On Mon, May 21, 2012 at 5:03 AM, Joel Jacobson <j...@trustly.com> wrote:
>
> http://archives.postgresql.org/pgsql-hackers/2010-12/msg02301.php
> The initial feedback was on the usage of OIDs as file names.
> This was indeed a bad idea and was changed, see
> http://archives.postgresql.org/pgsql-hackers/2010-12/msg02318.php
> Gurjeet Singh pointed out the problem with functions sharing the same
> name but having different arguments.
> As of now, it's not certain they will always be dumped into the same files.
> This is a valid point, and needs to be solved in an elegant way.
> The arguments needs to be made part of the path somehow.

This is interesting at Jane Street we actually have a small tool
that "parses" the output of pg_dump.  (Well applies a set of regular
expressions plus a little bit guesswork).  We use this to do three things
all of which I would love to see supported by postgres tool chain proper:

1) split the output into one file per thing (basically as per this
   thread) each file named <type>_<name>_<running-integer> for use
   with a VCS.  So if we have an overloaded function foo we end up with
   several function_foo_1.sql function_foo_2.sql ...  The order of the
   enumeration is just the order the functions occurred in the pg_dump
   which seems to be stable and therefore good enough.

2) extract a patch.  You give the tool the name of one or more roots
   (e.g. a table or set of tables you want to modify).  It finds all
   things that depend on it (well sort of just turn the body of each
   definition into a list of words and a depends on b if the name of b
   occurrs in a).  Do a topological sort (if there are cycles because
   of the hack dependency check break them but continue and produce a
   warning).

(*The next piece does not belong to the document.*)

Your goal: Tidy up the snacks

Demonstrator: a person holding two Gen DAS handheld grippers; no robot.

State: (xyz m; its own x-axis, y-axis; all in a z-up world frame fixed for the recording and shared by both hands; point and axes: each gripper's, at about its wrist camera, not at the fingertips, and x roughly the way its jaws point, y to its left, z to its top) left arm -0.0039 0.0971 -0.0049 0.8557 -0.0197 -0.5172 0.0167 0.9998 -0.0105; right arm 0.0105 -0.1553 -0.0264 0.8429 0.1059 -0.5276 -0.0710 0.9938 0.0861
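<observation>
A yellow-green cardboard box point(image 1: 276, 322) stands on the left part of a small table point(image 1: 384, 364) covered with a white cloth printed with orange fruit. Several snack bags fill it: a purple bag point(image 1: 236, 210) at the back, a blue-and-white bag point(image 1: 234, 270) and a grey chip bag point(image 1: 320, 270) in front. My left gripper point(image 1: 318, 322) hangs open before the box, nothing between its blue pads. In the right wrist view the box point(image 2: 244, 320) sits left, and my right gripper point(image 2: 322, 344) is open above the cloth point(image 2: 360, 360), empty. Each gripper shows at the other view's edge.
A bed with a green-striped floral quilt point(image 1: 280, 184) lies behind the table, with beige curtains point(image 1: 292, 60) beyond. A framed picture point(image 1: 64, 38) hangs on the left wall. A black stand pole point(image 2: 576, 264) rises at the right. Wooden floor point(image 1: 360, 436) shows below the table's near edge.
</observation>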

Output a file that first drops the definitions in inverse
   dependency order and then recreates them (in dependency order).
   The file starts with a begin but does NOT end with a commit so you
   are forced to enter it yourself.

   This tool is fantastic if you have a big set of plpgsql functions as
   it is otherwise hard to make sure that you have modified all places
   when refactoring, changing a column, etc...

3) Find all leaves.  E.g. do the topsort on the whole pg_dump and list
   the names of all things nothing depends on.  This is mostly useful if
   you want to make sure that you are not accumulating cruft that isn't
   used by anything.  Of course you separately need a list or knowledge
   about the entry points of your application(s).